- Your goal: Everything from the line containing "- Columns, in" through the line containing "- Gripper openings" should be repeated exactly, and nothing else from the data.

- Records for the task:
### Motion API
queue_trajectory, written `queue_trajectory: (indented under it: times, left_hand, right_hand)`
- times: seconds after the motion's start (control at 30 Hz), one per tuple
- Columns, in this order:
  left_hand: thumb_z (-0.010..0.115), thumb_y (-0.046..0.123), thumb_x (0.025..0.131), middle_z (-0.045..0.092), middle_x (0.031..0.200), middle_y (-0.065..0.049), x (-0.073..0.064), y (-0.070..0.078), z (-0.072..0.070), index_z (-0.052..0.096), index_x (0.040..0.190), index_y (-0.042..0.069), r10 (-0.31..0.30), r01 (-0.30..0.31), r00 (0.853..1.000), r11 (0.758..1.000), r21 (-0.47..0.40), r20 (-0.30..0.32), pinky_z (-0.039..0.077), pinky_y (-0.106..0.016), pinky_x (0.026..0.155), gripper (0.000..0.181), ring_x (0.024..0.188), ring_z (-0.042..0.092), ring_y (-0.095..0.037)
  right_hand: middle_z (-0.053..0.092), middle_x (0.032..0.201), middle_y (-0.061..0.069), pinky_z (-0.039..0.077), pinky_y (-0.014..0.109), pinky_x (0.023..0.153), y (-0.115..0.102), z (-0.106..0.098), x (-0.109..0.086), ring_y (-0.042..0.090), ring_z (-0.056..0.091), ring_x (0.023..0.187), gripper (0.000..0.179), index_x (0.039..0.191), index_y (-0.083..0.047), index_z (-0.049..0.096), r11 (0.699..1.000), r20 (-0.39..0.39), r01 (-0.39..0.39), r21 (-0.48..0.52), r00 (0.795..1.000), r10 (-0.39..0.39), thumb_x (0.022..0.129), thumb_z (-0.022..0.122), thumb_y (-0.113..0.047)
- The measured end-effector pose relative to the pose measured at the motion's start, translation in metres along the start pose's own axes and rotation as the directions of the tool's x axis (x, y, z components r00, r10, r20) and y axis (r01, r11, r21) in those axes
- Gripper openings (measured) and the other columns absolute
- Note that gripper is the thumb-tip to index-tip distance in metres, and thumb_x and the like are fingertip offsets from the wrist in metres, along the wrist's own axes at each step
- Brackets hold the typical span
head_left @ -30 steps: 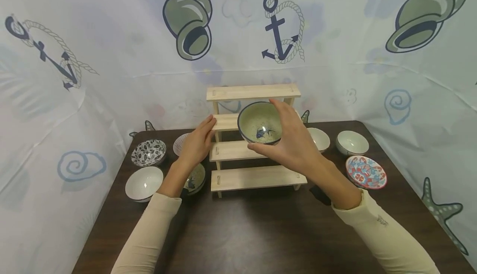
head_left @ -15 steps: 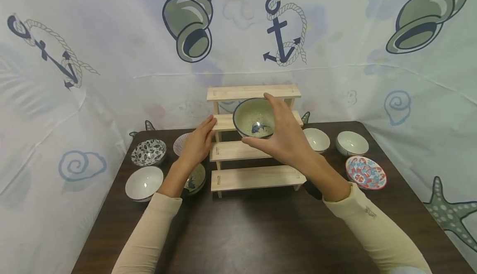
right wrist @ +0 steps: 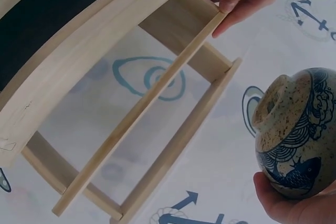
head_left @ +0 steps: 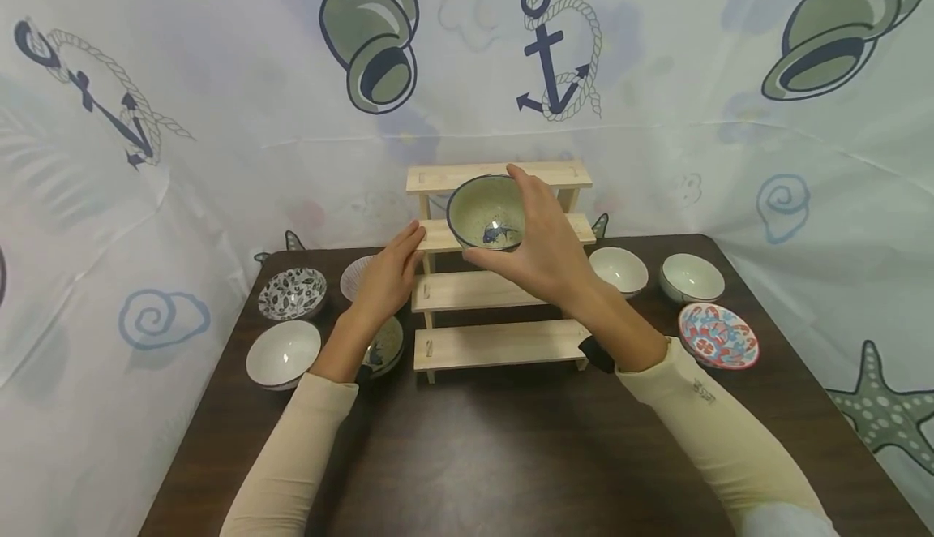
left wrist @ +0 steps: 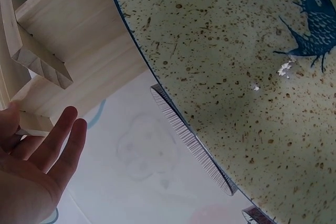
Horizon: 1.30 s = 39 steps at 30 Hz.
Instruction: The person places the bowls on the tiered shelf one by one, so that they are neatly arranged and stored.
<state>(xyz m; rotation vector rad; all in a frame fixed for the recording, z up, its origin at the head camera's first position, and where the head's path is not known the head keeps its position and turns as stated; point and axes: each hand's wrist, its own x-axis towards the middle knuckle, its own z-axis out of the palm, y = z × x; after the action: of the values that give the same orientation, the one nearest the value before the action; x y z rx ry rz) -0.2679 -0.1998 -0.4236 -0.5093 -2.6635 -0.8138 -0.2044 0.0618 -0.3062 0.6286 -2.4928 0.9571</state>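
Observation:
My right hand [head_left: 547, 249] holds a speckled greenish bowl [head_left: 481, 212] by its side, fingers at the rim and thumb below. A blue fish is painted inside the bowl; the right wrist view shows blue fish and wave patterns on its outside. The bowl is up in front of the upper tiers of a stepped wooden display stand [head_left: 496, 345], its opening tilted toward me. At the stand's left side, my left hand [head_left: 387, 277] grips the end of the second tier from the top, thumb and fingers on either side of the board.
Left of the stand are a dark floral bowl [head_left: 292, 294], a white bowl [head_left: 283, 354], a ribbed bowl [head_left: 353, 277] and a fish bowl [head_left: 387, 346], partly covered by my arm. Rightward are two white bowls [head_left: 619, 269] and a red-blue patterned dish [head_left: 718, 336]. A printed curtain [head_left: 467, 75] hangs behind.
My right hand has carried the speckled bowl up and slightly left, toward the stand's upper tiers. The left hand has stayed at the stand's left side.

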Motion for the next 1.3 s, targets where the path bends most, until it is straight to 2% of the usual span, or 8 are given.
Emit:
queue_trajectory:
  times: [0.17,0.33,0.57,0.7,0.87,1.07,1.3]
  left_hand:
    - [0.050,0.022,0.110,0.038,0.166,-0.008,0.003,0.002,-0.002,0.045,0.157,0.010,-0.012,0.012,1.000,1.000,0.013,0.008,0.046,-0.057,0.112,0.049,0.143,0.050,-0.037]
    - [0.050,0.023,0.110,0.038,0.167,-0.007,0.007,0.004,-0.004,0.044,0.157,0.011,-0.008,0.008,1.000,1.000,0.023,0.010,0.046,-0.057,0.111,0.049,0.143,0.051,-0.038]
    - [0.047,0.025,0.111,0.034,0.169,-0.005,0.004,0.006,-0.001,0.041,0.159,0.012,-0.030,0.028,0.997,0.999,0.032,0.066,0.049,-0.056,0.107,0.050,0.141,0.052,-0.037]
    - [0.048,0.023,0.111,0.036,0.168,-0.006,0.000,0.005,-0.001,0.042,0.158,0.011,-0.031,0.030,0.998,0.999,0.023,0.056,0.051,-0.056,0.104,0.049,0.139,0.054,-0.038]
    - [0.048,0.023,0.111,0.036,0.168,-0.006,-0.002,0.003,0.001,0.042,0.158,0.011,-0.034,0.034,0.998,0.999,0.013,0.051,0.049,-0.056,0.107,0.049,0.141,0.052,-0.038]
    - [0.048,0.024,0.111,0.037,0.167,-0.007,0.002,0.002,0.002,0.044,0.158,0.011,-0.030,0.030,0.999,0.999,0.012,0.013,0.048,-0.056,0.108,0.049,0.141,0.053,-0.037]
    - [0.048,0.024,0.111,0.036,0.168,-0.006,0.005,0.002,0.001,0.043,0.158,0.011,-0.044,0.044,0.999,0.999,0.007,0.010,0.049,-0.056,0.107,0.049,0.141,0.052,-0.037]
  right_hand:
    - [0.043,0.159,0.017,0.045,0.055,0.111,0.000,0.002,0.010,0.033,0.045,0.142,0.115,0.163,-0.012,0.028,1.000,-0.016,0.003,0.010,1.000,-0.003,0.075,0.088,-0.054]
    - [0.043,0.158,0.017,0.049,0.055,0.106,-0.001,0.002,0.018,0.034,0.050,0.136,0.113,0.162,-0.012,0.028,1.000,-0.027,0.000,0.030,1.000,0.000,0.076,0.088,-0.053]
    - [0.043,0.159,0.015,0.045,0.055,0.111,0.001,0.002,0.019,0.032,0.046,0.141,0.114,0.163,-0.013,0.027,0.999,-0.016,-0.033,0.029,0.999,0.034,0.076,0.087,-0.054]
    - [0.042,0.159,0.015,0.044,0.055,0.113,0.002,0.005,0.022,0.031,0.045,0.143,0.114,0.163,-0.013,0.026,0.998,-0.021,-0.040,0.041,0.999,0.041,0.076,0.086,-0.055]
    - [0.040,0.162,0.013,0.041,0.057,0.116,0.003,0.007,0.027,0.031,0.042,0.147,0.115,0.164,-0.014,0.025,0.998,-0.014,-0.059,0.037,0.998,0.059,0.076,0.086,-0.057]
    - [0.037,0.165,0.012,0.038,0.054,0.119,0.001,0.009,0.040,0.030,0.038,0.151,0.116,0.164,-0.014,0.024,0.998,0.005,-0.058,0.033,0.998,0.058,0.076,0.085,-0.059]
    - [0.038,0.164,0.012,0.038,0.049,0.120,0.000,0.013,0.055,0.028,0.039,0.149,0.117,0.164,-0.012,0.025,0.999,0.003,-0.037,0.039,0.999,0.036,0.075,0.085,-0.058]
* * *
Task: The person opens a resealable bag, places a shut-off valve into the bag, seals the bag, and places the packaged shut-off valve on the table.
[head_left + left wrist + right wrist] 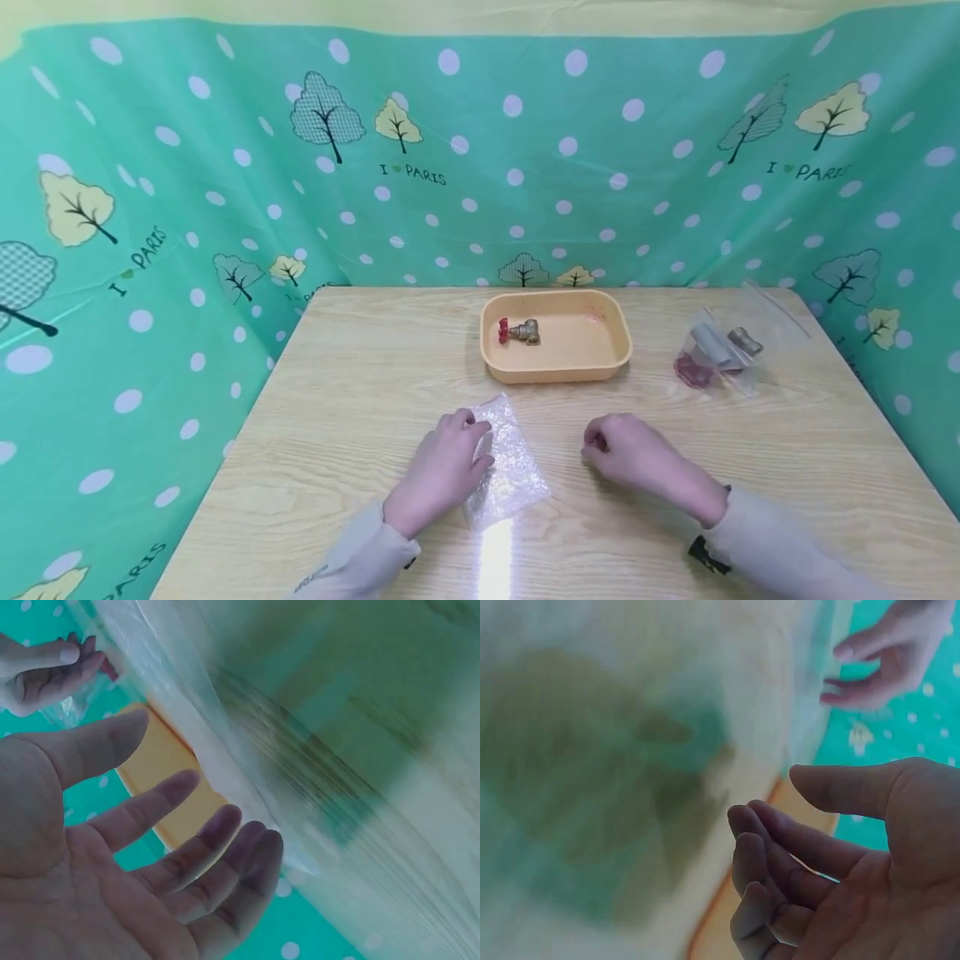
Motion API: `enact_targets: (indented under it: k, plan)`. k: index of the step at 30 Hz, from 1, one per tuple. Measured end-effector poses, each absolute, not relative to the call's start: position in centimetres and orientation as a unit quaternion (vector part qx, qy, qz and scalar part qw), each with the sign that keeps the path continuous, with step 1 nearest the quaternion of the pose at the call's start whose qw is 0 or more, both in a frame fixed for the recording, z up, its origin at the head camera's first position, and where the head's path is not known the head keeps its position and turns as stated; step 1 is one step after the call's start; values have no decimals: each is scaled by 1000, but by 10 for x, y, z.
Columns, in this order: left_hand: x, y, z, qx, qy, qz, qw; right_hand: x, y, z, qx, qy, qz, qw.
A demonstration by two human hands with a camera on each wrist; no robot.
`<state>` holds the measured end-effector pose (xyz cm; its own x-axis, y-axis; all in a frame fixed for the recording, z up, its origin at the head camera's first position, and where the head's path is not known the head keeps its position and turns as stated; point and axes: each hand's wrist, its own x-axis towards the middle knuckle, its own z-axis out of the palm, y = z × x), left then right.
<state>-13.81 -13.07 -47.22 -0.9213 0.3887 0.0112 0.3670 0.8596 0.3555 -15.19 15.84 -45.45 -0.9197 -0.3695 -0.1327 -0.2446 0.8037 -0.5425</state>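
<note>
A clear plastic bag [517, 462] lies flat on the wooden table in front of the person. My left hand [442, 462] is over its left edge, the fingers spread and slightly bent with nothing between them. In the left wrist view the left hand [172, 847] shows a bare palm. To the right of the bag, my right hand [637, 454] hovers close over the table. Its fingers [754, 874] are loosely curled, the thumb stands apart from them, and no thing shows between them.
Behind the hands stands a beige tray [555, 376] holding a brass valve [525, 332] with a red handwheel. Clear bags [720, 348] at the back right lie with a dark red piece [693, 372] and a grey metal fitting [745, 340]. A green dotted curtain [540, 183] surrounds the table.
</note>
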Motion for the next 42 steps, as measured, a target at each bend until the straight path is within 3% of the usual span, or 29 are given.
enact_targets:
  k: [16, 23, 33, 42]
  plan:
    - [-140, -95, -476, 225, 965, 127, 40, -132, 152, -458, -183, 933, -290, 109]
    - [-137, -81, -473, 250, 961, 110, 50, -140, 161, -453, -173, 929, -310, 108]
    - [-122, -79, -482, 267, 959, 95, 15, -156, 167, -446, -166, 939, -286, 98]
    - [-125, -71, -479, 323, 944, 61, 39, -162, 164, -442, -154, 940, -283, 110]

- Task answer:
- Columns, in this order:
  left_hand: thumb_z (-0.010..0.115), thumb_y (-0.046..0.123), thumb_x (0.025..0.131), middle_z (-0.045..0.092), middle_x (0.031..0.200), middle_y (-0.065..0.049), x (-0.073..0.064), y (-0.070..0.078), z (-0.072..0.070), index_z (-0.052..0.096), index_x (0.040..0.190), index_y (-0.042..0.069), r10 (-0.31..0.30), r01 (-0.30..0.31), r00 (0.853..1.000), r11 (0.758..1.000), r21 (-0.47..0.40), r20 (-0.30..0.32), pinky_z (-0.039..0.077), pinky_y (-0.106..0.016), pinky_x (0.026..0.155), gripper (0.000..0.181), ring_x (0.024..0.188), ring_z (-0.042..0.092), ring_y (-0.095..0.037)
  right_hand: middle_z (-0.053..0.092), middle_x (0.032..0.201), middle_y (-0.061..0.069), pinky_z (-0.039..0.077), pinky_y (-0.014..0.109), pinky_x (0.023..0.153), y (-0.115..0.102), z (-0.106..0.098), x (-0.109..0.086), ring_y (-0.042..0.090), ring_z (-0.056..0.091), ring_x (0.023..0.187), gripper (0.000..0.179), index_x (0.039..0.191), index_y (-0.083..0.047), index_z (-0.049..0.096), r11 (0.699..1.000), r20 (-0.39..0.39), r01 (-0.39..0.39), r21 (-0.48..0.52), r00 (0.795..1.000), r10 (-0.39..0.39), thumb_x (0.022..0.129), thumb_z (-0.022..0.122), thumb_y (-0.113..0.047)
- The measured end-effector pose relative to the pose measured at the motion's start, translation in metres along the start pose's own axes and rotation as the directions of the tool's x axis (x, y, z components r00, r10, r20) and y axis (r01, r11, r21) in those axes
- Gripper openings (measured) and the other columns absolute

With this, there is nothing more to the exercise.